Théodore Rousseau. La voix de la forêt
Les autres artistes font le voyage en Italie pour se former à l’art de l’Antiquité et se confronter aux maîtres de la Renaissance, mais Théodore Rousseau préfère sillonner la France. À l’époque de sa formation, déjà, il veut peindre la nature pour elle-même et non comme décor pour des scènes mythologiques. Entre 1830 et 1837, de Fontainebleau au Mont Blanc, en passant par la Normandie, les Landes et l’Auvergne, le peintre étudie les arbres, les rochers, les sous-bois, les marais. Il travaille d’abord en plein air, au plus près du motif, puis il retouche longtemps ses œuvres dans l’atelier. Sa technique, expérimentale, contraste avec celle des autres artistes de son temps. Il n’hésite pas à mélanger l’aquarelle, la gouache et le pastel, réalise ses ébauches au fusain puis peint par-dessus et efface ainsi la frontière entre esquisse et tableau. Ses œuvres sont systématiquement refusées aux Salons. Découragé, il finit par ne plus rien envoyer. Paradoxalement, ce rejet qui lui vaut le surnom de « grand refusé » lui permet d’acquérir une notoriété et un véritable succès critique et commercial en France comme à l’étranger.
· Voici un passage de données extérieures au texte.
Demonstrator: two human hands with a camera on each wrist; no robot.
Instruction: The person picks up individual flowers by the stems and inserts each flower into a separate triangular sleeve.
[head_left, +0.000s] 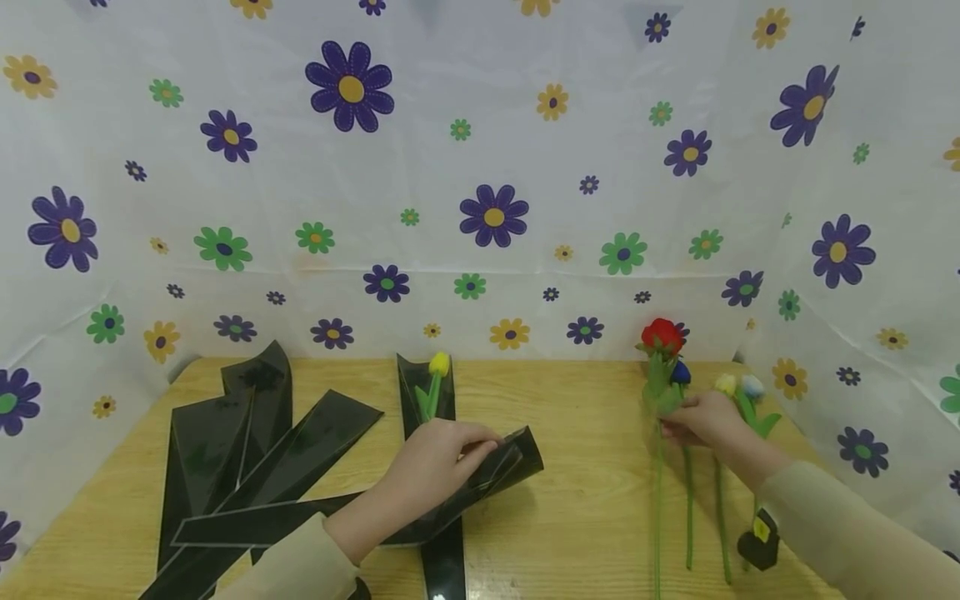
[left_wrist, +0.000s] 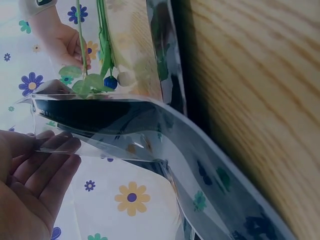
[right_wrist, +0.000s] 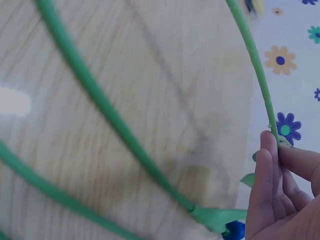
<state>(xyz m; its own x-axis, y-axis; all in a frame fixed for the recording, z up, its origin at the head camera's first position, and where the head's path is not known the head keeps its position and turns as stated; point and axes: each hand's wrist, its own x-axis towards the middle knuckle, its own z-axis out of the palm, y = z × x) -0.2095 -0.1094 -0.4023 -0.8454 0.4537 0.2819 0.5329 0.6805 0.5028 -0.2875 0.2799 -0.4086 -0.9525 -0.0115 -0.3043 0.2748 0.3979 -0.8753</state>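
Yellow tulip (head_left: 439, 364) — lower end hidden behind left hand (head_left: 429, 468); red flower (head_left: 662, 337) — stem cut by head-view bottom edge.

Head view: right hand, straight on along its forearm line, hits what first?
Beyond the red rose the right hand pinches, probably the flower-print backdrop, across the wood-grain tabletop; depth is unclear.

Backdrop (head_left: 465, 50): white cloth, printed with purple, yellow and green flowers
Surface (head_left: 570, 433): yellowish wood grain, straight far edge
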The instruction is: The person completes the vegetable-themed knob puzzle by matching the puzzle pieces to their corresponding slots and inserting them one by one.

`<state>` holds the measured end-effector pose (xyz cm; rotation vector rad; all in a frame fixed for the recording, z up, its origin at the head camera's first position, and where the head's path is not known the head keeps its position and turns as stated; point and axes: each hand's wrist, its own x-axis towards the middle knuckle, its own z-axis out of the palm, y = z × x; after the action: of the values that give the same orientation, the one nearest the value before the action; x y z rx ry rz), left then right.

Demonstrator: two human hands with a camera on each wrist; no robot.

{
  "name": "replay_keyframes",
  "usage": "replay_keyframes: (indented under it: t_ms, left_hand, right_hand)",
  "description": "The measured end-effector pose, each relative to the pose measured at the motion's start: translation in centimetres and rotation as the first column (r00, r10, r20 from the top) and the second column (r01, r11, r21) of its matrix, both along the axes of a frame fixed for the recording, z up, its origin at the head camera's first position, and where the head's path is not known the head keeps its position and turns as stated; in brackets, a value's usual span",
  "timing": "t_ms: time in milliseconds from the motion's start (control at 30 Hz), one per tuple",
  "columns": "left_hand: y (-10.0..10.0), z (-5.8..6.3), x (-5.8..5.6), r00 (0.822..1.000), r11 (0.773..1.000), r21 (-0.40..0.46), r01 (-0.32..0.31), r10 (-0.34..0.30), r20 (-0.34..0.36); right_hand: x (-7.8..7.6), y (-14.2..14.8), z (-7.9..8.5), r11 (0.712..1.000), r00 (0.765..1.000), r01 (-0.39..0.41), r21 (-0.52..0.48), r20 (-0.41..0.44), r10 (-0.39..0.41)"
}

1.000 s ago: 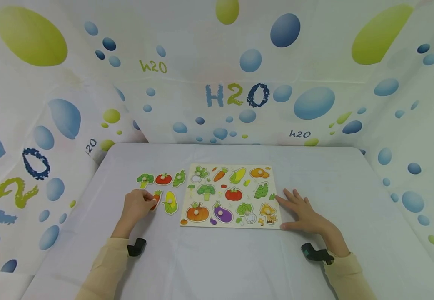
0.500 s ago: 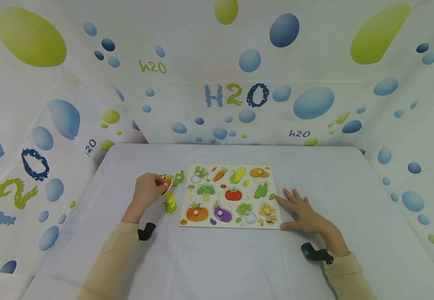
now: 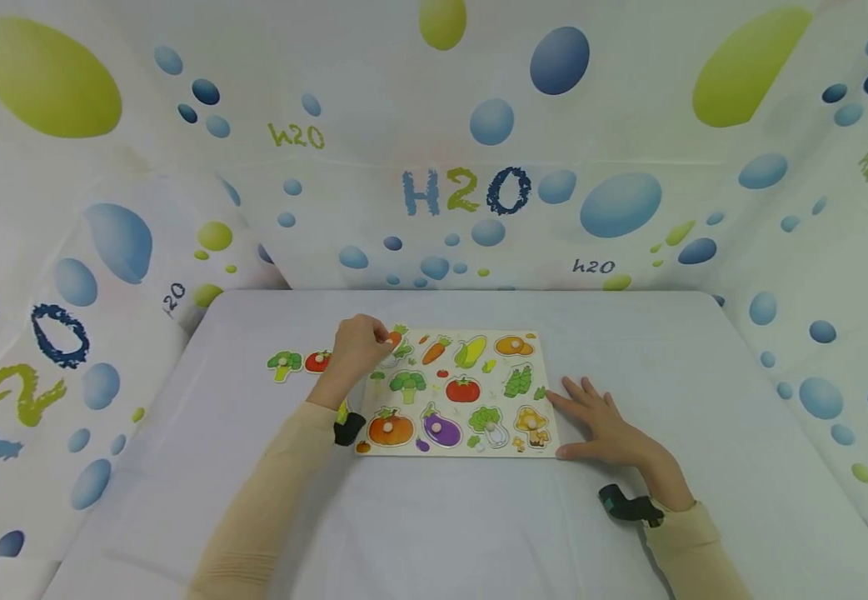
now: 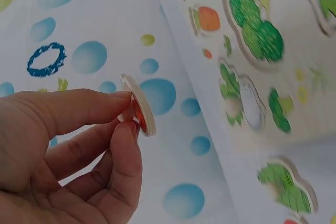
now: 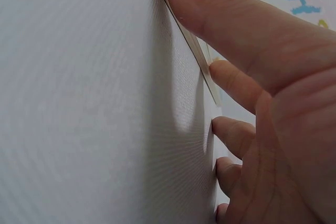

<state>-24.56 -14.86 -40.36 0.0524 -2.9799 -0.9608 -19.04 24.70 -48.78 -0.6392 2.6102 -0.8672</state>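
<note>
My left hand pinches a carrot puzzle piece by its knob, above the upper left corner of the wooden vegetable board. In the left wrist view the carrot piece is seen edge-on, between thumb and fingertips and apart from the board. My right hand lies with fingers spread at the board's right side; in the right wrist view its thumb and index finger touch the board's edge. Knobbed pumpkin, eggplant, leafy green and mushroom pieces sit in the bottom row.
Left of the board lie a broccoli piece and a tomato piece. A leafy green piece lies beside the board. The corn piece is mostly hidden by my left wrist. White cloth covers the table.
My left hand has picked up the carrot piece from the table and carried it right and away from me, over the board's corner. The right hand stays in place.
</note>
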Motion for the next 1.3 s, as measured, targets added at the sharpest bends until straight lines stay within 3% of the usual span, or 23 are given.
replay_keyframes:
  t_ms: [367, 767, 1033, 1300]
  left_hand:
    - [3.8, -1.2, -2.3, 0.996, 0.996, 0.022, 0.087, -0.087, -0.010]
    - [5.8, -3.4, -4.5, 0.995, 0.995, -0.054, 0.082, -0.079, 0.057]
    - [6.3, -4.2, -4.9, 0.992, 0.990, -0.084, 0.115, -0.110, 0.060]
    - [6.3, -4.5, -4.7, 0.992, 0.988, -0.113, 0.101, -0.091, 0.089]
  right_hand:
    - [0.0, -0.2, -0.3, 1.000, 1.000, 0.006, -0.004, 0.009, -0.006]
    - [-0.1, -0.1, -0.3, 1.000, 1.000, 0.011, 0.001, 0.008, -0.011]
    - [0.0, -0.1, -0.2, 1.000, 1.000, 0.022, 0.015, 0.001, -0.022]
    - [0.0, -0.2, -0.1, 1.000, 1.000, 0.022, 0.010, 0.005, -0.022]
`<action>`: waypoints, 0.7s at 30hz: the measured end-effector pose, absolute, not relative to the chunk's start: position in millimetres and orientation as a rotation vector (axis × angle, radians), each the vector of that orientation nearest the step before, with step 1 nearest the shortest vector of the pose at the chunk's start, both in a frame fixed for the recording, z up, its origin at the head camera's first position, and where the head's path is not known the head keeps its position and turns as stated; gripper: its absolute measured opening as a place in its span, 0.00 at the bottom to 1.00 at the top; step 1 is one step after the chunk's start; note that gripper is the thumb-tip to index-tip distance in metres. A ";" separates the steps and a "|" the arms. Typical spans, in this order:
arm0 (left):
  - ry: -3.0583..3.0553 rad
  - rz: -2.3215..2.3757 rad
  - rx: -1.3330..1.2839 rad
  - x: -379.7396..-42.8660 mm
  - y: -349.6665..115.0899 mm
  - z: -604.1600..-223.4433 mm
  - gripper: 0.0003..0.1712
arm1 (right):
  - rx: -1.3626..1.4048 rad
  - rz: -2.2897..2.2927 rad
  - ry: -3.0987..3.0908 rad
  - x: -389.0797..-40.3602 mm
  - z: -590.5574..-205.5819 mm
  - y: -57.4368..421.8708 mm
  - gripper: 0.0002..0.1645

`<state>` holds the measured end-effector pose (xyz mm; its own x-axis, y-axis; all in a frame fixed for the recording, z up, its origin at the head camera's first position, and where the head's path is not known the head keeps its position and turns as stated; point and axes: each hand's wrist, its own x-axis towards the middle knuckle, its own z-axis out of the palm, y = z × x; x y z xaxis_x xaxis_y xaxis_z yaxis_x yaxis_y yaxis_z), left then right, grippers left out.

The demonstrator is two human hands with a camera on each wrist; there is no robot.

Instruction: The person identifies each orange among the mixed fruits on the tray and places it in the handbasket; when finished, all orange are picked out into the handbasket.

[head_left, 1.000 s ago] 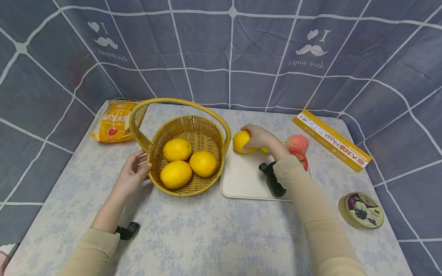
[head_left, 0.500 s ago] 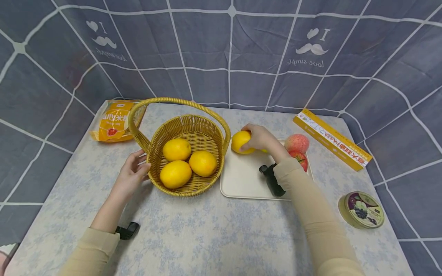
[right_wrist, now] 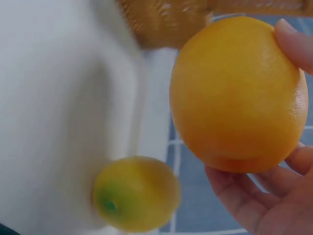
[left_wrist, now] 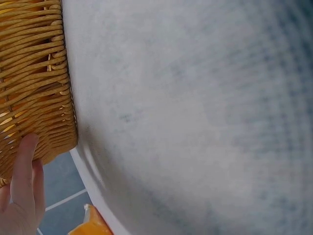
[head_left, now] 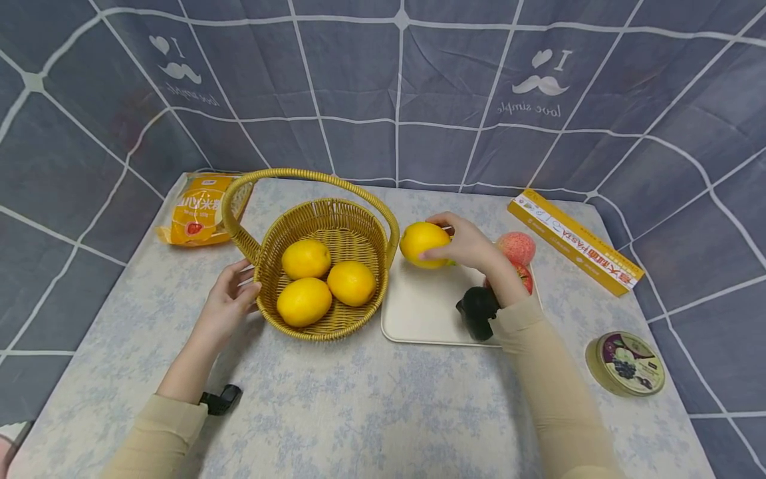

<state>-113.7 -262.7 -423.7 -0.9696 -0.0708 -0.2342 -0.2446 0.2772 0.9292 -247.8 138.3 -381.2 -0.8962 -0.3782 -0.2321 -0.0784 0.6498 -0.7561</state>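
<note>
My right hand (head_left: 469, 249) holds a yellow-orange oval fruit (head_left: 423, 245) over the back of the white tray (head_left: 419, 326). Up close in the right wrist view, the thumb is on one side of this fruit (right_wrist: 239, 93) and the fingers are on the other. Several similar fruits lie in a yellow wicker basket (head_left: 359, 219) with a tall handle. Against the basket's left outer wall rests my left hand (head_left: 227, 303); its fingers (left_wrist: 24, 171) lie fairly straight on the weave in the left wrist view. A smaller yellow fruit with a green end (right_wrist: 137, 196) sits on the tray.
A peach (head_left: 516, 247) and a red apple (head_left: 524, 278) are on the tray's right side, partly behind my right arm. An orange food packet (head_left: 203, 209) lies back left. To the right are a pasta box (head_left: 574, 243) and a round tin (head_left: 626, 364).
My right hand has turned at the wrist and shifted slightly right, with the held fruit tilted and more of it showing. The left hand and basket stay put.
</note>
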 end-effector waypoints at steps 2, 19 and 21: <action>2.387 1.784 -0.292 -113.6 -263.3 -423.6 0.35 | -0.370 -1.174 2.475 -238.8 -375.9 140.3 0.46; 2.367 1.801 -0.264 -113.7 -265.9 -425.4 0.36 | -0.653 -1.412 2.268 -177.0 -350.8 127.1 0.38; 2.362 1.802 -0.263 -113.2 -265.6 -425.9 0.36 | -0.677 -1.404 2.258 -173.0 -350.4 120.9 0.38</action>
<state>-113.2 -265.6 -425.9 -0.9719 -0.0431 -0.2314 -0.2346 0.2593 0.9369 -173.0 120.9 -350.4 -0.8049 -0.5885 -0.0763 -0.1921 0.3800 -0.9048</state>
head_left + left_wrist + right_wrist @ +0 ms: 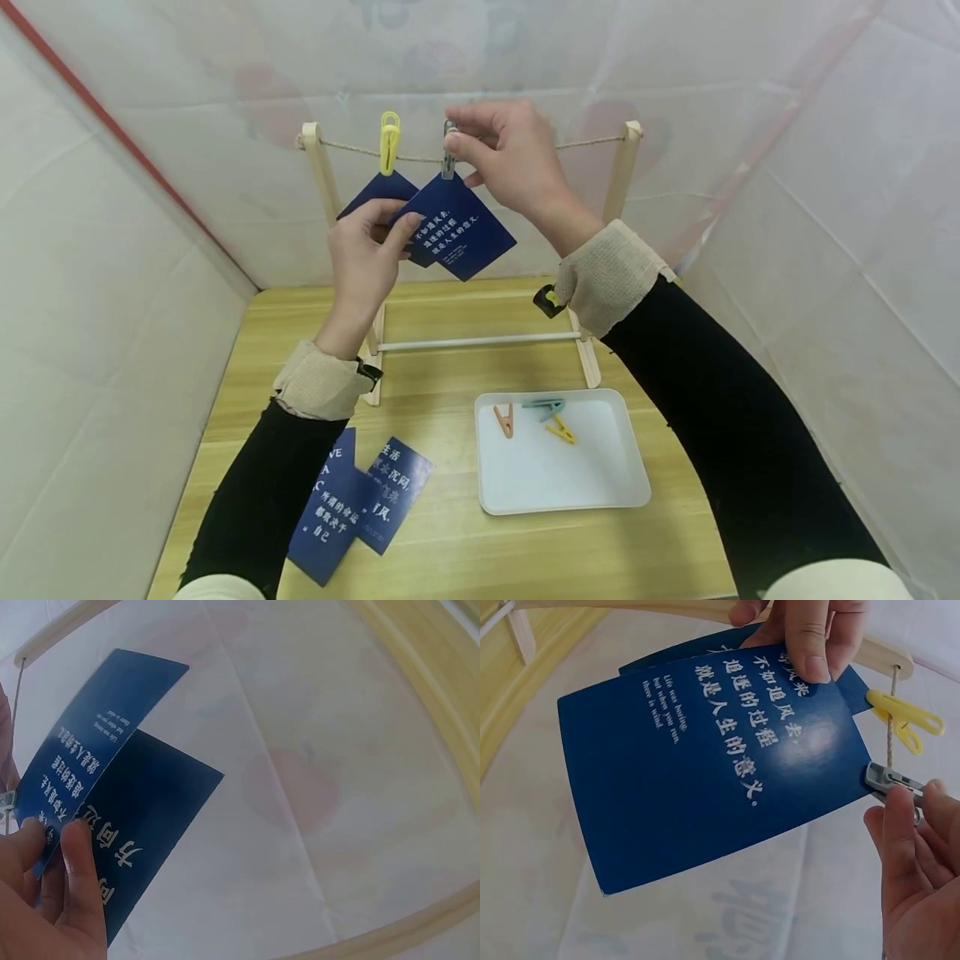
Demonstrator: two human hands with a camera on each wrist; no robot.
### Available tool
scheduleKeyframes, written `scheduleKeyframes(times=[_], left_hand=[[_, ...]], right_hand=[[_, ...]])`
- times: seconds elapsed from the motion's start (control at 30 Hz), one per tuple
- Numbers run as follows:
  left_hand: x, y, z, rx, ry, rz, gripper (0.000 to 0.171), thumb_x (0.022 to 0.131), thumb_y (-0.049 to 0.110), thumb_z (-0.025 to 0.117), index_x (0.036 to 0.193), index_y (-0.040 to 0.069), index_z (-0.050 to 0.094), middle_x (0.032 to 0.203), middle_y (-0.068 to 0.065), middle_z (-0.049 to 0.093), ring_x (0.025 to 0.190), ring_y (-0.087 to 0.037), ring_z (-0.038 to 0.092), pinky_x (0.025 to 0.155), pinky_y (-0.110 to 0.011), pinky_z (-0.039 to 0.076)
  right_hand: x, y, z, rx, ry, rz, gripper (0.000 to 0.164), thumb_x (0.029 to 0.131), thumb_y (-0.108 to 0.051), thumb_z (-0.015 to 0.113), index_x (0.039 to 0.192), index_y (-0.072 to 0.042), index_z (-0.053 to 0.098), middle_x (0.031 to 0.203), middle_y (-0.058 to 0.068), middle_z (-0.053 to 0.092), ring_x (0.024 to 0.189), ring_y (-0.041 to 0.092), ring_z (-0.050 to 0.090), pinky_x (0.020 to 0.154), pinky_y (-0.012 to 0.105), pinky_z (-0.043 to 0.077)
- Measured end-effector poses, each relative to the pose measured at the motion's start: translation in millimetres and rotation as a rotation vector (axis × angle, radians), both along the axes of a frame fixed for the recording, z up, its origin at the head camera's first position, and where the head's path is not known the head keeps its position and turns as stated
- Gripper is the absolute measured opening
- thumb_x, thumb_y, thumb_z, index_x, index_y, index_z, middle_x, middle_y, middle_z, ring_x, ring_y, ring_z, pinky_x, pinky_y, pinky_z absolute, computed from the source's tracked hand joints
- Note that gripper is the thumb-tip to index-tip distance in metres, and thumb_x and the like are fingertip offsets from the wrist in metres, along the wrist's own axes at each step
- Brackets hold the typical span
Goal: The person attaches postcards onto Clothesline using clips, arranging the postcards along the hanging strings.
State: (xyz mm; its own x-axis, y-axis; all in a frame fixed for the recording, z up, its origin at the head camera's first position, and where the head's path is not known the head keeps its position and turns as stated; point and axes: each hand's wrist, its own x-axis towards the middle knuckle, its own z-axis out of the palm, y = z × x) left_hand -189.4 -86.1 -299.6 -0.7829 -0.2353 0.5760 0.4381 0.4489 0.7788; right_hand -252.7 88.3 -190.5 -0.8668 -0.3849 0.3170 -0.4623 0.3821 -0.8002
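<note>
A blue card (472,229) with white lettering hangs tilted at the rope (592,143), one corner at the top. My left hand (363,254) pinches its left edge between thumb and fingers. At the top corner, my right hand (521,158) pinches a grey clothespin (889,778), whose jaws sit over the card's corner at the rope. Partly hidden behind this card is a second blue card (161,802), hanging on the rope from a yellow clothespin (389,143).
Wooden posts (622,171) hold up the rope, with a white bar (480,342) low between them. On the table (435,550), a white tray (558,483) holds orange, teal and yellow clothespins. More blue cards (395,492) lie at the left, partly behind my left sleeve.
</note>
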Motion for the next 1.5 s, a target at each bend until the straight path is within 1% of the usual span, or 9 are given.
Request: scheduleKeyframes(times=[0.27,0.4,0.6,0.73,0.83,1.07,1.27,1.37,1.5], left_hand=[[4.4,0,2.8,0.034,0.076,0.0,0.023,0.091,0.021,0.065,0.101,0.001,0.064,0.084,-0.006,0.066,0.066,-0.017,0.063,0.05,-0.025,0.056],[16.4,4,13.3,0.085,0.075,-0.014,0.02,0.093,0.012,0.062,0.103,-0.005,0.06,0.085,-0.015,0.066,0.067,-0.026,0.063,0.049,-0.029,0.057],[25.0,3,14.8,0.161,0.057,-0.05,0.017,0.094,0.008,0.059,0.099,-0.008,0.06,0.082,-0.024,0.062,0.068,-0.032,0.064,0.049,-0.031,0.057],[27.9,1,12.0,0.184,0.052,-0.058,0.02,0.094,0.009,0.058,0.1,-0.01,0.058,0.084,-0.024,0.063,0.068,-0.035,0.064,0.05,-0.031,0.057],[29.3,1,10.9,0.199,0.039,-0.061,0.019,0.094,0.009,0.058,0.099,-0.01,0.058,0.087,-0.023,0.065,0.067,-0.035,0.064,0.05,-0.029,0.057],[34.9,-1,2.5,0.197,0.016,-0.071,0.021,0.095,0.01,0.058,0.099,-0.01,0.058,0.088,-0.022,0.066,0.067,-0.034,0.064,0.049,-0.03,0.057],[53.6,-10,-14.0,0.14,0.005,-0.053,0.019,0.095,0.008,0.057,0.099,-0.01,0.059,0.086,-0.02,0.066,0.065,-0.032,0.063,0.049,-0.028,0.057],[66.9,-15,-26.6,0.111,-0.01,-0.049,0.017,0.094,0.006,0.057,0.099,-0.01,0.059,0.085,-0.02,0.066,0.066,-0.033,0.063,0.049,-0.025,0.056],[85.4,-21,-49.5,0.071,-0.054,-0.069,0.015,0.095,0.004,0.056,0.1,-0.01,0.06,0.086,-0.021,0.066,0.067,-0.033,0.063,0.053,-0.021,0.056]], right_hand=[[3.8,0,-3.6,-0.077,0.02,-0.023,0.047,0.087,-0.023,0.068,0.133,-0.02,0.054,0.123,0.002,0.061,0.096,0.007,0.062,0.067,0.023,0.057],[21.9,5,4.1,-0.14,0.062,-0.051,0.045,0.089,-0.017,0.068,0.131,-0.017,0.055,0.123,0.001,0.061,0.096,0.009,0.062,0.069,0.024,0.057],[50.9,21,10.7,-0.161,0.327,-0.1,0.025,0.091,-0.009,0.061,0.116,-0.006,0.063,0.11,0.002,0.066,0.089,0.008,0.062,0.065,0.02,0.054],[52.1,41,0.0,-0.187,0.527,-0.071,0.02,0.09,-0.004,0.059,0.108,0.001,0.066,0.101,0.007,0.068,0.083,0.009,0.064,0.055,0.016,0.049],[52.6,58,-10.8,-0.187,0.598,-0.034,0.018,0.088,-0.001,0.06,0.105,0.004,0.066,0.098,0.012,0.069,0.08,0.015,0.065,0.051,0.014,0.048],[65.6,94,-43.3,-0.109,0.521,-0.039,0.019,0.086,0.005,0.06,0.105,0.005,0.065,0.1,0.014,0.068,0.081,0.021,0.065,0.05,0.013,0.047],[76.3,117,-80.4,-0.07,0.405,-0.084,0.02,0.086,0.005,0.062,0.106,0.004,0.065,0.103,0.013,0.068,0.083,0.021,0.064,0.05,0.013,0.047],[75.9,128,-109.0,-0.07,0.357,-0.101,0.021,0.087,0.001,0.063,0.108,0.001,0.066,0.105,0.01,0.068,0.084,0.019,0.064,0.051,0.013,0.048],[73.6,142,-160.3,-0.049,0.263,-0.114,0.022,0.09,-0.009,0.063,0.112,-0.006,0.066,0.108,0.0,0.067,0.086,0.012,0.062,0.053,0.016,0.051]])
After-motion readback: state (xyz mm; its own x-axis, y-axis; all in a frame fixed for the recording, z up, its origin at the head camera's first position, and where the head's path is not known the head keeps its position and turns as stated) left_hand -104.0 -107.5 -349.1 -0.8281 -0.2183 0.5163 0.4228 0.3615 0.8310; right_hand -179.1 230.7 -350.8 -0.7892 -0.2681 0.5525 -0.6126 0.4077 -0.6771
Barbizon, le village des artistes
Lorsque Rousseau s’installe à Barbizon en 1847, le hameau ne compte qu’une seule rue. Derrière les maisons, la plaine s’étend à perte de vue, ponctuée de quelques bosquets. À l’est, s’étale la spectaculaire forêt de Fontainebleau. Depuis le début du siècle, celle-ci attire des dizaines de peintres, qui logent à l’auberge du Père Ganne. L’ouverture de la ligne de chemin de fer Paris-Melun favorise l’essor de ce que l’on nommera bientôt la « colonie » des peintres de Barbizon, à défaut d’être une véritable école. Une communauté se forme autour de Rousseau : les peintres Narcisse Diaz de la Peña, Karl Bodmer, Jean-François Millet, Charles Jacque et les photographes Eugène Cuvelier et Gustave Le Gray.
Le défenseur de la forêt
Théodore Rousseau arpente la forêt en solitaire du matin jusqu’au soir. Ses œuvres y sont toujours précisément situées, et le spectateur peut le suivre dans ses promenades au fil des saisons, du pavé de Chailly à la Gorge aux Loups, en passant par le plateau de Bellecroix, les sous-bois du Bas-Bréau, les déserts de Macherin et d’Apremont, les rochers de Franchard ou encore la Mare aux Fées.
Sa grande ambition est de peindre « la manifestation de la vie ». La forêt de Fontainebleau compte de nombreux « arbres remarquables », chênes et hêtres grandioses et séculaires. L’artiste observe l’entrecroisement de leurs branches, scrute leur musculature, leurs nœuds. Il les portraitise, littéralement.
Le parcours s’achève avec Le Massacre des innocents, une huile qui dénonce les coupes massives d’arbres, remplacés par des pins. Saccagée par les bûcherons, les randonneurs, les touristes et les besoins de l’industrie, la forêt trouve en Rousseau un défenseur. Il écrit au ministre de l’Intérieur, le duc de Morny, au nom de tous les artistes qui peignent la forêt. Grâce à cet appel passionné naît, en 1853, la toute première réserve naturelle au monde sous le nom de « réserve artistique ».